Archive for January, 2003

Wayward Seaman

Friday, January 24th, 2003

My litty cousin Jimmy…

He was only six or seven years old when I first helped him realize and defend his sexual pride. As a kid, he was too adorable looking, and already even had some of the physical traits that skewed him towards 12-15 year old girls to say, ‘oh him, he’s gonna be a looker’. His innocent and infectious smile partially hid a devilish smirk that made women either want to nurse, placate, or sodomize him.

I was afraid for him. It sounded too perfect. Something terrible was bound to occur, and I was determined to divert it somehow. The death-knell for his super-mechanic dad would be his only son being the gay. My mission was clear. I would terrorize him with homosexual antics to gauge his reactions, while at the same time infusing my heckling with a pedagogical reverse psychology. My pseudo-gropes teased him mercilessly, and I flamboyantly declared him part of my harem. I vowed to push him into egregious heterosexuality by corrupting the beautiful man-romance fantasy festering in the young womb of his mind.

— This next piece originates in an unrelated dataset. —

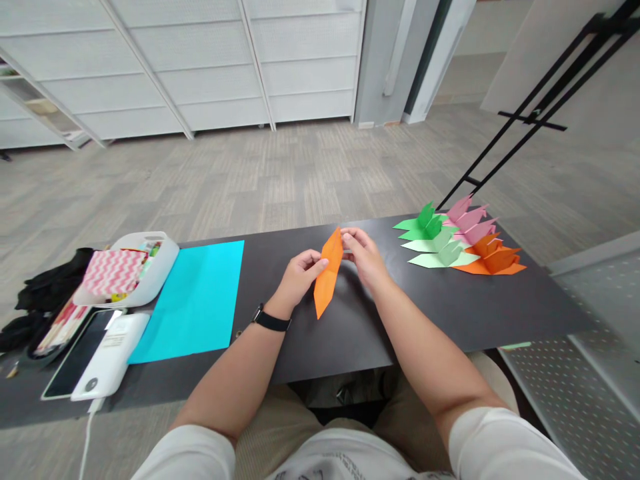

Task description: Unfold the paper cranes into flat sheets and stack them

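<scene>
Head view: orange paper (327, 283), held over the surface (420, 307), between both hands; long axis from just past 12 o'clock to just past 6. Left hand (299, 275): at its 9 o'clock, grip clamped on it, thumb on face. Right hand (367, 258): at 2 o'clock, fingertips at upper edge; whether pinched, cannot tell. Left forearm (235, 375): from 7 o'clock. Right forearm (425, 343): from nearly 5.
</scene>
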Motion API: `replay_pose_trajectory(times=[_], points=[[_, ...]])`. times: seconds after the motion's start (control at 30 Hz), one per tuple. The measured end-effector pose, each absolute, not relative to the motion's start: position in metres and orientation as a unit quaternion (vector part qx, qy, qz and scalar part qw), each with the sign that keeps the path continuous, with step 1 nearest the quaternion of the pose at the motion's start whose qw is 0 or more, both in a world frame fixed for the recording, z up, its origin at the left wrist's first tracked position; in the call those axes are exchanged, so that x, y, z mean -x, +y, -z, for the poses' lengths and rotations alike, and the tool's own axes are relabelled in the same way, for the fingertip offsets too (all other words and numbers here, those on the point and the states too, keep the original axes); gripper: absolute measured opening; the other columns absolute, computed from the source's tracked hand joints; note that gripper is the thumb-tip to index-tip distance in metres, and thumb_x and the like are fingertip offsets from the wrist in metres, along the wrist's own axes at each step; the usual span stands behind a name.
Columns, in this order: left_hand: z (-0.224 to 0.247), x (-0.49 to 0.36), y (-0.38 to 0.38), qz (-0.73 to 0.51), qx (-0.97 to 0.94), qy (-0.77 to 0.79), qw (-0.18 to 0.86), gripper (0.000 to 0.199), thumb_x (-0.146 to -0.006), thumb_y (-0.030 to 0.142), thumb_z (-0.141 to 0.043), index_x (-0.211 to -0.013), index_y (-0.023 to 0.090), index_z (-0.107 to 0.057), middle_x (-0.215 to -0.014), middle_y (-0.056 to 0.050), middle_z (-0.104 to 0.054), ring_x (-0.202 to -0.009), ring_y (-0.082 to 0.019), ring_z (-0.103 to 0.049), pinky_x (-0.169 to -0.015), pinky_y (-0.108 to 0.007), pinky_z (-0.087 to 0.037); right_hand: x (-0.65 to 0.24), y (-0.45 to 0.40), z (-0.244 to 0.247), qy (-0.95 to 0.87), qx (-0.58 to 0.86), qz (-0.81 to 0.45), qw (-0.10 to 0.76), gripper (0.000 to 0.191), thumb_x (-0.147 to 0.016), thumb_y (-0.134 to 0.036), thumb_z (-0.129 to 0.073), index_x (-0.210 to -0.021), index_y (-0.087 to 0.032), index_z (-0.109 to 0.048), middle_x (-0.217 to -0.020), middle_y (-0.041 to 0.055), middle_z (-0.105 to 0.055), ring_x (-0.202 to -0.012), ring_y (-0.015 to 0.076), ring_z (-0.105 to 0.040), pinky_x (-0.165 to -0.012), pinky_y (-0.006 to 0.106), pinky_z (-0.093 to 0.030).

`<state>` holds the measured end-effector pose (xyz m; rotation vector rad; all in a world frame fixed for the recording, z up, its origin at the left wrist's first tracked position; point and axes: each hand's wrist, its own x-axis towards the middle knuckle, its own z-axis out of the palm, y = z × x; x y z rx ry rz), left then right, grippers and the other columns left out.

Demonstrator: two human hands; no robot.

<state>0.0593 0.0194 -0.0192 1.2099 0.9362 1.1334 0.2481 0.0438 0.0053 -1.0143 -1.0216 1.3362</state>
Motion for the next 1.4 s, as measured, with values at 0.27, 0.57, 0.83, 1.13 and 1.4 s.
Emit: replay_pose_trajectory(times=[0.27,0.57,0.83,1.13,1.4], points=[[0.022,-0.058,0.028,-0.581,-0.417,0.388,0.582,0.041,-0.088,0.058,-0.082,-0.095,0.019,-0.070,-0.091,-0.002,-0.073,-0.083,-0.015,-0.068,-0.079,-0.027,-0.056,-0.243,0.042,0.006,-0.494,0.408,-0.640,0.424,0.039,-0.070,-0.048,-0.094,-0.092,-0.024,-0.073,-0.086,-0.0012,-0.075,-0.078,0.0143,-0.068,-0.072,0.028,-0.056],[0.019,-0.060,0.024,-0.559,-0.433,0.379,0.597,0.040,-0.087,0.056,-0.083,-0.101,0.019,-0.072,-0.096,-0.003,-0.076,-0.087,-0.017,-0.072,-0.083,-0.030,-0.060,-0.245,0.045,0.007,-0.465,0.406,-0.649,0.445,0.043,-0.070,-0.050,-0.094,-0.097,-0.024,-0.074,-0.085,-0.0015,-0.077,-0.074,0.0135,-0.070,-0.069,0.027,-0.059],[0.023,-0.058,0.024,-0.560,-0.465,0.364,0.581,0.039,-0.087,0.053,-0.086,-0.102,0.019,-0.074,-0.099,-0.003,-0.076,-0.090,-0.016,-0.072,-0.089,-0.030,-0.059,-0.241,0.044,0.010,-0.466,0.384,-0.646,0.467,0.046,-0.071,-0.049,-0.095,-0.100,-0.024,-0.068,-0.077,-0.0042,-0.073,-0.068,0.0119,-0.068,-0.067,0.027,-0.059],[0.026,-0.056,0.025,-0.547,-0.510,0.386,0.540,0.035,-0.090,0.052,-0.082,-0.097,0.019,-0.075,-0.096,-0.003,-0.075,-0.090,-0.017,-0.069,-0.090,-0.031,-0.057,-0.242,0.042,0.006,-0.491,0.400,-0.596,0.494,0.040,-0.072,-0.049,-0.093,-0.100,-0.026,-0.075,-0.099,0.0002,-0.075,-0.081,0.0148,-0.071,-0.080,0.033,-0.063],[0.022,-0.057,0.024,-0.600,-0.526,0.388,0.462,0.026,-0.089,0.045,-0.084,-0.095,0.021,-0.076,-0.132,-0.010,-0.071,-0.120,-0.024,-0.070,-0.104,-0.039,-0.058,-0.236,0.033,0.000,-0.551,0.334,-0.606,0.466,0.058,-0.067,-0.052,-0.098,-0.114,-0.029,-0.074,-0.113,0.0039,-0.080,-0.098,0.0231,-0.076,-0.099,0.043,-0.063]])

He’s all sixteen, strapping, grown up years now, and he has delightfully reached the mental capacity to bemoan his ‘whipped’ status in solid, traditional, heterosexual relationships. There’s a certain welling up of pride in my heart each time I think of him, tearing himself up over the wretched and trivial frivolity of girl problems. I think of how fortunate it is for our family that his sexual identity had been thrown off course early on, so that its effect has thus far been minimalized. I’d like to think I had some hand in such a warm, feel-good story.

Tantric Meditation

Wednesday, January 15th, 2003

I had just stepped away from the dining room when my dad blurted what had seemingly been lodged in his throat for the past hour.

“Tom, do you remember the feeling of being inside the woman? It feels so good you remember, so okay, the feeling that you have when you become one with the woman when you are inside. Do you know?”

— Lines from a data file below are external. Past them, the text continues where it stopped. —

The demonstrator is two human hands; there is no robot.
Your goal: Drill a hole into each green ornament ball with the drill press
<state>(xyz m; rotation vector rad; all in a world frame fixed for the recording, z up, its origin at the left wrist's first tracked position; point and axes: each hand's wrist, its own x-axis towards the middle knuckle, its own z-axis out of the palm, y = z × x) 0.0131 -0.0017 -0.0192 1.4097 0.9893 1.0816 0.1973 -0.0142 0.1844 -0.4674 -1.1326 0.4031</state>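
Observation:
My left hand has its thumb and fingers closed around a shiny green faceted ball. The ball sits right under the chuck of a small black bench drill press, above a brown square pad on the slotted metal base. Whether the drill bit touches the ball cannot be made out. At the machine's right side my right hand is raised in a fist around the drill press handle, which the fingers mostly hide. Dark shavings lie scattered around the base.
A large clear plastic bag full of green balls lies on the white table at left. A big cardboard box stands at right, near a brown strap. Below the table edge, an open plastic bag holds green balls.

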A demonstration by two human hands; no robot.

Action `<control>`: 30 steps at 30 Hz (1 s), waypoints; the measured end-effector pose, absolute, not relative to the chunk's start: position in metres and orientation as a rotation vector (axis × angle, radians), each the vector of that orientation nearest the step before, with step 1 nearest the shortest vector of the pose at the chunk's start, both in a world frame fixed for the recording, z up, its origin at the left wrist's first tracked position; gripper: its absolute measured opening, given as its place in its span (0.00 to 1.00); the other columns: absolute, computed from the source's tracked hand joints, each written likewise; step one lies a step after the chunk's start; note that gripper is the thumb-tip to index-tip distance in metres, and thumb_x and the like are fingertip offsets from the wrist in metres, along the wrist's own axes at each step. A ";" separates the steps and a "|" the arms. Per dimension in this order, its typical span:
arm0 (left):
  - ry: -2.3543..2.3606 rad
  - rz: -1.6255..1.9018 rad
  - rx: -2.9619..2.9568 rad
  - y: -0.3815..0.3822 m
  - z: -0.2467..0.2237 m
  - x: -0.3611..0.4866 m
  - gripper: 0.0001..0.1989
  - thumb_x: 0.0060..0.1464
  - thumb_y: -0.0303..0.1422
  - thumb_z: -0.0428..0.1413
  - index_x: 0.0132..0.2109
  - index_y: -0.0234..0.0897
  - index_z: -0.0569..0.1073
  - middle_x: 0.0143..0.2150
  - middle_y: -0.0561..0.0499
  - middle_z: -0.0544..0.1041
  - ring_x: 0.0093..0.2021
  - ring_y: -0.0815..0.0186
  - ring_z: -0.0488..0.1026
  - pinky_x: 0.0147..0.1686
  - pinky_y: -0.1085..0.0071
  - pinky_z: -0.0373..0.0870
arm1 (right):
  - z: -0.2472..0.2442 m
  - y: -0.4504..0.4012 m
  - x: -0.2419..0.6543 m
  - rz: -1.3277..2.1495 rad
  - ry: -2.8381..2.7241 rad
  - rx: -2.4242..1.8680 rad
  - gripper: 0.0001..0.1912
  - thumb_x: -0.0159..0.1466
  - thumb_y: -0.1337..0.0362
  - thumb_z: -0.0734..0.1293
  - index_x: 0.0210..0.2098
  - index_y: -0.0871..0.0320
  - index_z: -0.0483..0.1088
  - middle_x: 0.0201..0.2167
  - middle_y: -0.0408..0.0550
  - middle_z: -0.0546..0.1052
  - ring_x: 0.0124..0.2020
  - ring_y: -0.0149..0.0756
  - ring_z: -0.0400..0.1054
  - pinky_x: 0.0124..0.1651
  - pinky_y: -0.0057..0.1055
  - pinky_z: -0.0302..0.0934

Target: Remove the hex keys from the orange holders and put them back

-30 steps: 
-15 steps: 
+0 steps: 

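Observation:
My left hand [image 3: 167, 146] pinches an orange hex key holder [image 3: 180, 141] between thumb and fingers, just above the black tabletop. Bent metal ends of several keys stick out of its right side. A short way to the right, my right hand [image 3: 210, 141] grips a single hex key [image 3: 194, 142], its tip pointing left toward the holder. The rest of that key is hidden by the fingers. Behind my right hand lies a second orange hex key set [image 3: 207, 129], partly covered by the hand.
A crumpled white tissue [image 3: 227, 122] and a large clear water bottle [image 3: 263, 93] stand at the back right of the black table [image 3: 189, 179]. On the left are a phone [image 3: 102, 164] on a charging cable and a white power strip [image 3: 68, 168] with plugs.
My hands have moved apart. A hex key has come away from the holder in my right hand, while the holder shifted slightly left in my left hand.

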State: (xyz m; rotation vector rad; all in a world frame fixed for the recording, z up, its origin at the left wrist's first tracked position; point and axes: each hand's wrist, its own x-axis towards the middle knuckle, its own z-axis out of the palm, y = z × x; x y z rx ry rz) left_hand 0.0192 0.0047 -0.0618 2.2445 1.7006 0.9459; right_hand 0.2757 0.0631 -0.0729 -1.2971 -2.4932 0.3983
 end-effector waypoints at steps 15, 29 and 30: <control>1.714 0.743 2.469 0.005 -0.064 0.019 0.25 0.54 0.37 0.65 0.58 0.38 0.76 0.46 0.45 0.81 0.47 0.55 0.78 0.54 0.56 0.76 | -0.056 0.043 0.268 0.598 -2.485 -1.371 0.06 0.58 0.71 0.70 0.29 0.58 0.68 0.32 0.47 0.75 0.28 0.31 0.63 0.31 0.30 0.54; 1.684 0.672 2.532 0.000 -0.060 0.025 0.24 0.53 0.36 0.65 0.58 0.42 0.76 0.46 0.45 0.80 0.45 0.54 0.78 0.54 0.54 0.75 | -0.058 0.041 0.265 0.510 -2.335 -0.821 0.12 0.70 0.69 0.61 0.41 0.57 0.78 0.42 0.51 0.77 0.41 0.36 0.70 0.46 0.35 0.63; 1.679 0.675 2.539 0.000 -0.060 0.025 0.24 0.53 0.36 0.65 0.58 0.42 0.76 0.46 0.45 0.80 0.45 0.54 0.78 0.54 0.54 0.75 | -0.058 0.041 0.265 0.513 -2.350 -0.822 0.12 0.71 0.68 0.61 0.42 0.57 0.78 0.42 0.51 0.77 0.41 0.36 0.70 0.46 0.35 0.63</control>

His face was mixture of whimsical smirk and collective nostalgia. I would not respond. I feared the floodgates that would yield to this monstrous conversation.

“Tom? You know when you are one with her, it feels sooo good, not just physical, but it is wonderful for two people to become one; it is the best feeling in the world to become one with someone, did you know that when you meditate you not only become one with one person, but you become one with all the elements of the universe.”

So there it was. That was the reason why this 50 year old man-child insists to me that all thinking was toxic for the mind, and that one should spend as much time as possible in peaceful(?) meditation. If he had only told me from the start that meditation was akin to the toe curling, vascular squeezing, torrential gushing of the gonads, I would’ve been more obliged to give it a whirl.

Biodome

Saturday, January 11th, 2003

We were discussing the merits of reducing our biodomes bellies when Duckie imagined that a haphazardly dramatic reduction of the biodome would result in an equally unappealing “bio-bog”, an unruly collection of loose belly skin that would give our bellies the delectable firmness of rotten fruit.